_Activity_:
Only one stretch of the data below is wanted: the lines from the one with "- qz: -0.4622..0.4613" through the one with "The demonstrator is", repeated exactly.

_Data excerpts_:

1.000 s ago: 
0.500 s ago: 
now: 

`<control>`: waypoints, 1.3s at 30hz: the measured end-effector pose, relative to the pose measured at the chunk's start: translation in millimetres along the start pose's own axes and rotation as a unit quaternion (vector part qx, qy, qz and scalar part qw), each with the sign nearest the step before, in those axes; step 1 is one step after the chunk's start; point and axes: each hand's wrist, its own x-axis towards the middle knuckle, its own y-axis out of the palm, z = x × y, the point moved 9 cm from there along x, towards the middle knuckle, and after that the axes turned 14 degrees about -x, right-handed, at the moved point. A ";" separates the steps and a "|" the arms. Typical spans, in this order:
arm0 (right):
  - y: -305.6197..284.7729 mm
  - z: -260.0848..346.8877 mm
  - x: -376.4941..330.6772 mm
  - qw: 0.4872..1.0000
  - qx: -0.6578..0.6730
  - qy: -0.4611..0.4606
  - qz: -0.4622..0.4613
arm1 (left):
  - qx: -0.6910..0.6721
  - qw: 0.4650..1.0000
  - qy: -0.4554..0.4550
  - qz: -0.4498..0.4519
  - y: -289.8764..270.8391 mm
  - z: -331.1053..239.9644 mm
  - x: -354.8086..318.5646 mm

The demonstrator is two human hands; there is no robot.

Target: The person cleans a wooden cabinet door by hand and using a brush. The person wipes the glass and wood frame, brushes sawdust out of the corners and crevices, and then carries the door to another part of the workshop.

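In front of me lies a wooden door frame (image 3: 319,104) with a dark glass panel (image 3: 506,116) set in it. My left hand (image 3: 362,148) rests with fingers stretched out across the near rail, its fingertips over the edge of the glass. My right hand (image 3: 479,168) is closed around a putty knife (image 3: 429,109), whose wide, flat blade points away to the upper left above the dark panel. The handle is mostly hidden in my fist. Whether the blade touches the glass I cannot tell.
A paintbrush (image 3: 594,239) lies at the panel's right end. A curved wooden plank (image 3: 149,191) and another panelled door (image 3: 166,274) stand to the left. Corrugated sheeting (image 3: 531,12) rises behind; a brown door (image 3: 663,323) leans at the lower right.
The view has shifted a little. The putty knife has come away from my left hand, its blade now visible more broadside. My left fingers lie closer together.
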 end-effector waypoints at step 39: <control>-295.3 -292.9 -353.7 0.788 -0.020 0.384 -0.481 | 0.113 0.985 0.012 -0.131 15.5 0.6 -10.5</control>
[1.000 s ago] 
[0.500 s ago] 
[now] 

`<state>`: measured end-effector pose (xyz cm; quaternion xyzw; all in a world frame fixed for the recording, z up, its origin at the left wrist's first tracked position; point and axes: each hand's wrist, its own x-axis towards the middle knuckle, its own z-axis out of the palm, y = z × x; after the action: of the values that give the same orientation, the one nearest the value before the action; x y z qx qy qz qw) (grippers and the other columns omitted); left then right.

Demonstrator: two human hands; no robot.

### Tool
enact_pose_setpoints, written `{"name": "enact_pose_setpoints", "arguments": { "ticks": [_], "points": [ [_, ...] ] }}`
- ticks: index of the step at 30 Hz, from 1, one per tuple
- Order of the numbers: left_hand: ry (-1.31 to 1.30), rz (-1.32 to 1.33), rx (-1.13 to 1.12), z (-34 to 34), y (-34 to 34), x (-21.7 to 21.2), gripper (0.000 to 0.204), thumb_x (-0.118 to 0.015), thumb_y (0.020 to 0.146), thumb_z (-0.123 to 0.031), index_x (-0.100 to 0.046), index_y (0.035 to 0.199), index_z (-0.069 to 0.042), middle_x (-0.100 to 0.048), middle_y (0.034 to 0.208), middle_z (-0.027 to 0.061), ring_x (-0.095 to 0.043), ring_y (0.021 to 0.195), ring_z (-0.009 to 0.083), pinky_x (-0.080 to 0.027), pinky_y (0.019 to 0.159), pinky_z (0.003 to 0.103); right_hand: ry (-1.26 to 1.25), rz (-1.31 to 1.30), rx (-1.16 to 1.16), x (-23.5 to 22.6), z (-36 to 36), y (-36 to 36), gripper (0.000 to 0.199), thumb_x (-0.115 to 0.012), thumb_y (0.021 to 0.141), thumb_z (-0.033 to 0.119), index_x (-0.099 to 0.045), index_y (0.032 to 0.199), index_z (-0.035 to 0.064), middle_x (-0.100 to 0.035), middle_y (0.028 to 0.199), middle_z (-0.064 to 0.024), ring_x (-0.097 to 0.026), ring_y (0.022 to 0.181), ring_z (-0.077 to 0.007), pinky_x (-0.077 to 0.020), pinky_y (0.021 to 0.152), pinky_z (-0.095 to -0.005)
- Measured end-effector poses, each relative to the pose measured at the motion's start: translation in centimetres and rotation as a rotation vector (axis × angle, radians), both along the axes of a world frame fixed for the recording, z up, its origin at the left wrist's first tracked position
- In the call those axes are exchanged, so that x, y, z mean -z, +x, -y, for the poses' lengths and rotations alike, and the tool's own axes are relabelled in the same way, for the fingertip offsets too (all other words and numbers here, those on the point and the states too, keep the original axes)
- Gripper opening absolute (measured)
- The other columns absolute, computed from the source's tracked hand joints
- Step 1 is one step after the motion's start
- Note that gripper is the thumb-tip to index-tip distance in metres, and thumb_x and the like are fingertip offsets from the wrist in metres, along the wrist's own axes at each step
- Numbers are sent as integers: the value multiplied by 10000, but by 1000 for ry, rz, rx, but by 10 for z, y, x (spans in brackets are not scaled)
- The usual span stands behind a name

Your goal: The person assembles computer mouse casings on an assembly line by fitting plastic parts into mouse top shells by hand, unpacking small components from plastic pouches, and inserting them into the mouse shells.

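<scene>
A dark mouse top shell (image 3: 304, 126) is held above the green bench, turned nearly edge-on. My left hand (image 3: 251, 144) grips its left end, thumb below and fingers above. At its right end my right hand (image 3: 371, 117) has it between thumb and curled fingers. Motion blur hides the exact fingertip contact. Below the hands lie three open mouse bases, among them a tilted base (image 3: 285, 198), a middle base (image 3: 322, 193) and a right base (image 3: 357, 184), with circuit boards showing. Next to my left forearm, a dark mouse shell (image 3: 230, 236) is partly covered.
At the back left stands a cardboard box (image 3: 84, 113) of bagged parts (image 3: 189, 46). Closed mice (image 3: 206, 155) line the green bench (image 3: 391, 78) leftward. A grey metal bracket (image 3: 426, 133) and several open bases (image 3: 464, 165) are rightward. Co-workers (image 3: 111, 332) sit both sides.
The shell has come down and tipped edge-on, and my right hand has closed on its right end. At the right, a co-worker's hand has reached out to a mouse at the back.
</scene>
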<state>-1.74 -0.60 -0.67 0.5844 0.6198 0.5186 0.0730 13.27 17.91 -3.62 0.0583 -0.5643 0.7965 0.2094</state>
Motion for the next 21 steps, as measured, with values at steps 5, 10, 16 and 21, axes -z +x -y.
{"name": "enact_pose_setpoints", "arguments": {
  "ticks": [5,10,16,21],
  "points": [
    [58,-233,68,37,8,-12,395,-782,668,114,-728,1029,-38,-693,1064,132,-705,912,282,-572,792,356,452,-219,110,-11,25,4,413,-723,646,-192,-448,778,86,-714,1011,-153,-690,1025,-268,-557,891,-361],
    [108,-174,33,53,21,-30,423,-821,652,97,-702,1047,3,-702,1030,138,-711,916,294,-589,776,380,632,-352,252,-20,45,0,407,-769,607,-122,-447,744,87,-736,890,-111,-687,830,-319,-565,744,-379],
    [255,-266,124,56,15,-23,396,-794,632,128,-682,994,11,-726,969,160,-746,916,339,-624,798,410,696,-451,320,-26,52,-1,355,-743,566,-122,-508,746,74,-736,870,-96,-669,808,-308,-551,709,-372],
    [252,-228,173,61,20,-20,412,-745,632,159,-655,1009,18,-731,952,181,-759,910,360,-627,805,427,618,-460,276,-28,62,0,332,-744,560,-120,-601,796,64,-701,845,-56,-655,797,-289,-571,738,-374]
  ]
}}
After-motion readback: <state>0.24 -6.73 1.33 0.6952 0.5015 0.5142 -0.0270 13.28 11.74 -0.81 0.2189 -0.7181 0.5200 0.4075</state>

_Finished task_:
  - qz: -0.4622..0.4613
arm1 (left):
  - qx: -0.6910..0.6721
  - qw: 0.4650..1.0000
  - qy: -0.4554..0.4550
  - qz: -0.4498..0.4519
  - y: -289.8764..270.8391 mm
  - z: -331.1053..239.9644 mm
  - x: -354.8086..318.5646 mm

The demonstrator is two human hands; there is no robot.

That completes the answer.